YOUR TASK
Print, from the listing below, the lines starting at the line containing "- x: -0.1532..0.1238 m" and ending at the line containing "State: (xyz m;", exactly as they stand, and print nothing else.

RECORDS TO PROCESS
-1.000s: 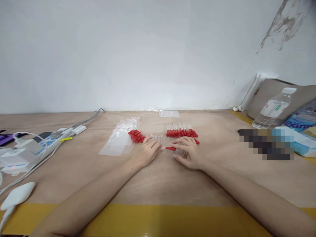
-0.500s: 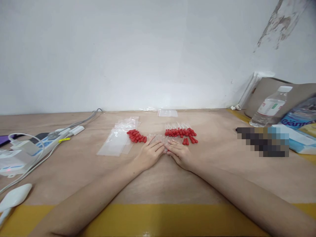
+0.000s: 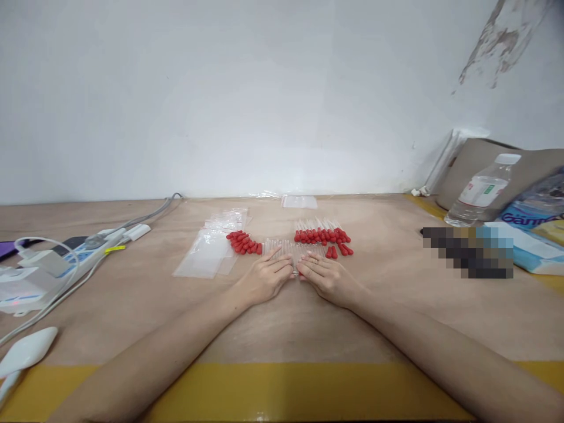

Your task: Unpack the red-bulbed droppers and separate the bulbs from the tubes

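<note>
This looks like a small packing workshop: a bare wooden table (image 3: 132, 294) by a plain white wall holds red-topped droppers (image 3: 321, 236), clear little bags (image 3: 207, 255) and a power strip (image 3: 83, 258).

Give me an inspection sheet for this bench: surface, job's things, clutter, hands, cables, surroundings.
Surface: wooden table, yellow front edge.
Job's things: clear tubes under both hands; red bulbs at left; assembled droppers behind; empty bags.
Clutter: water bottle, cardboard box, blue pack.
Hands: left hand and right hand side by side, fingers on the tubes; grip unclear.
Cables: power strip, grey cable.
Surroundings: white wall, stained upper right.
</note>
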`<control>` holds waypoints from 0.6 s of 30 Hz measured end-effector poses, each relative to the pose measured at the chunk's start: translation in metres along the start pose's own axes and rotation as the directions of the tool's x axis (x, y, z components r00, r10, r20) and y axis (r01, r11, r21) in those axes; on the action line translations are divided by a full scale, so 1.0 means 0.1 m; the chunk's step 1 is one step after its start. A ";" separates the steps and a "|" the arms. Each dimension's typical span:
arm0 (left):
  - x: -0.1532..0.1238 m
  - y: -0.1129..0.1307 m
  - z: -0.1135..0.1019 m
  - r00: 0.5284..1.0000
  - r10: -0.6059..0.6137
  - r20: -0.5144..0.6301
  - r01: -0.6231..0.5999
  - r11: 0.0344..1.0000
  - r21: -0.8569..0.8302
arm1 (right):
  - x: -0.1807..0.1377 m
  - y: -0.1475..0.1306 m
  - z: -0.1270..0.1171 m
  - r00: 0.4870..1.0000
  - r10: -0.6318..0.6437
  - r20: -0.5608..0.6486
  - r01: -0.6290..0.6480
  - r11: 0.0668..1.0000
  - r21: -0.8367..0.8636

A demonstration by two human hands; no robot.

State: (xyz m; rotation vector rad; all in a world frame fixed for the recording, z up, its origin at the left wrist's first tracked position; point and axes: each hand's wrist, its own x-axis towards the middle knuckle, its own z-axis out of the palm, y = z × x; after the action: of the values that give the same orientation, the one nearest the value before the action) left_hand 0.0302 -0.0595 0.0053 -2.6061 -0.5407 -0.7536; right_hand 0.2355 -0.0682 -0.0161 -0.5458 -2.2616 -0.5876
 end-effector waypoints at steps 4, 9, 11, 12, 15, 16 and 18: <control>-0.03 0.00 -0.01 1.000 0.007 -0.020 -0.008 1.000 -0.020 | 0.02 -0.01 -0.05 0.998 -0.065 -0.024 0.064 0.997 -0.050; -0.04 -0.01 -0.02 1.000 0.001 0.009 0.000 0.997 -0.083 | 0.08 -0.04 -0.14 0.994 -0.112 -0.004 0.111 0.988 -0.109; -0.03 -0.01 -0.02 1.000 -0.010 0.014 0.011 0.993 -0.117 | 0.08 -0.05 -0.15 0.992 -0.124 0.001 0.123 0.983 -0.134; -0.03 -0.01 -0.03 1.000 -0.016 0.015 0.018 0.991 -0.135 | 0.08 -0.05 -0.16 0.991 -0.133 0.005 0.133 0.980 -0.146; -0.03 -0.01 -0.05 0.999 -0.037 0.017 0.039 0.982 -0.182 | 0.07 -0.04 -0.17 0.986 -0.163 0.019 0.164 0.973 -0.164; -0.04 -0.01 -0.05 0.999 -0.040 0.016 0.042 0.980 -0.193 | 0.07 -0.03 -0.17 0.985 -0.169 0.020 0.170 0.972 -0.161; -0.05 -0.01 -0.06 0.999 -0.046 0.022 0.050 0.976 -0.211 | 0.06 -0.03 -0.18 0.985 -0.172 0.018 0.172 0.974 -0.147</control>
State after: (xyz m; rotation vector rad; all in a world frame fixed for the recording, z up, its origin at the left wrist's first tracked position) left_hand 0.0234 -0.0626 0.0072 -2.8060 -0.5576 -0.8481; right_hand 0.2400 -0.0795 -0.0006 -0.4253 -2.2966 -0.8475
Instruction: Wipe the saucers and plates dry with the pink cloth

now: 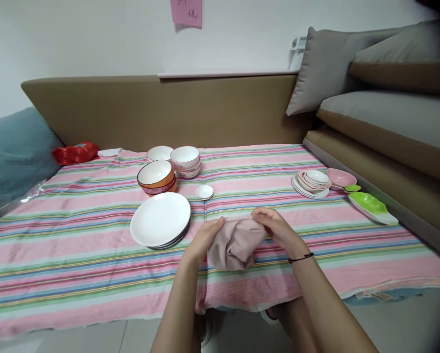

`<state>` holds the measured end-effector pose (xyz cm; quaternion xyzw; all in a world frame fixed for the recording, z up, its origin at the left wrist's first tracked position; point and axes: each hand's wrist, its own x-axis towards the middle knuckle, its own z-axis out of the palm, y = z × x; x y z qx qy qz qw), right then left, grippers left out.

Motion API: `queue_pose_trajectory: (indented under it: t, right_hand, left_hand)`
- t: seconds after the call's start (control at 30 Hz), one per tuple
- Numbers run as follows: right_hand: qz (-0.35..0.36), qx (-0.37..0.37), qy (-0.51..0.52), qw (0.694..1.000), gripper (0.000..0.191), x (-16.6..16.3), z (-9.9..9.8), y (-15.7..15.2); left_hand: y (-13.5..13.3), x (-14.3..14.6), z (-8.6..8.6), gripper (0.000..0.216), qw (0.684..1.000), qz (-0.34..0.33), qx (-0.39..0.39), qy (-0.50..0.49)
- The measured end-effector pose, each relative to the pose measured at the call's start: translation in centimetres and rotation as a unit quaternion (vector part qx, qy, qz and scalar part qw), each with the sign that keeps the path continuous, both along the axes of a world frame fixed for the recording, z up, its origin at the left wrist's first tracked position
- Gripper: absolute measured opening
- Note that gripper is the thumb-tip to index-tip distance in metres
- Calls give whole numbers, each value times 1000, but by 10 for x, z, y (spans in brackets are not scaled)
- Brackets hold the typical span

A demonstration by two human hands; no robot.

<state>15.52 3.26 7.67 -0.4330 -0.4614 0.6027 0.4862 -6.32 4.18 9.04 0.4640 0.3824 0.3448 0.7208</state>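
A crumpled pinkish-beige cloth (236, 245) hangs between my two hands above the front of the striped cover. My left hand (204, 239) grips its left edge, thumb on top. On the other side my right hand (273, 225) pinches the upper right corner. The cloth's folds hide most of my fingertips, and whether anything is wrapped inside cannot be seen. Left of my hands lies a stack of white plates (160, 219). Just beyond the cloth sits a little stack of small white dishes (204, 191).
Behind the plates stand orange-rimmed bowls (156, 175) and white bowls (185, 158). At the right are stacked small dishes (311, 182), a pink dish (341, 178) and a green leaf-shaped dish (372, 207). Cushions (385, 122) pile up along the right side; a red bundle (76, 153) lies far left.
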Motion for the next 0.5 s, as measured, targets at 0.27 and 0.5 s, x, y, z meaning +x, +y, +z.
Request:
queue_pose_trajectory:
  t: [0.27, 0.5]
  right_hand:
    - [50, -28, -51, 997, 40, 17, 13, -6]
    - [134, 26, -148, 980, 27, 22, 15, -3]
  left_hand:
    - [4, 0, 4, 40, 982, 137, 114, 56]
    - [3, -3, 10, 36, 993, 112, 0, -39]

PROBLEM SOLUTION
  - x: -0.1532..0.1238 m
  - y: -0.1129..0.1307 m
  - z: -0.1135..0.1019 m
  - r00: 0.5284..1.0000
  - r10: -0.6059..0.6137
  - r20: -0.5144..0.6301
  - r01: -0.6231..0.5999
  - r11: 0.0344..1.0000
  - r21: -0.8569..0.8302
arm1 (right):
  - x: -0.1807..0.1377 m
  - y: -0.1475..0.1306 m
  - z: -0.1270..0.1171 m
  - r00: 0.4870..1.0000
  - r10: -0.6318..0.6437
  - r20: -0.5608..0.6486
  - r01: -0.6290..0.6480
  - r11: 0.0668..1.0000
  - r21: -0.8367..0.8636

A demonstration by two human hands; no robot.

State: (xyz m; rotation vector rad; all in a world frame fixed for the recording, z up, its origin at the left wrist's first tracked position; point and axes: each hand's wrist, its own x-axis towards the middle knuckle, its own z-axis out of the palm, y = z × x; after the action: of the values that give the same orientation, the one nearest the value before the action) left_hand 0.0302 -0.0595 0.0053 -2.6061 -0.5407 -0.7536; right_hand 0.2355 -0.0682 -0.0161 -0.5458 -2.2616 -0.5876

No more is needed for this exercise.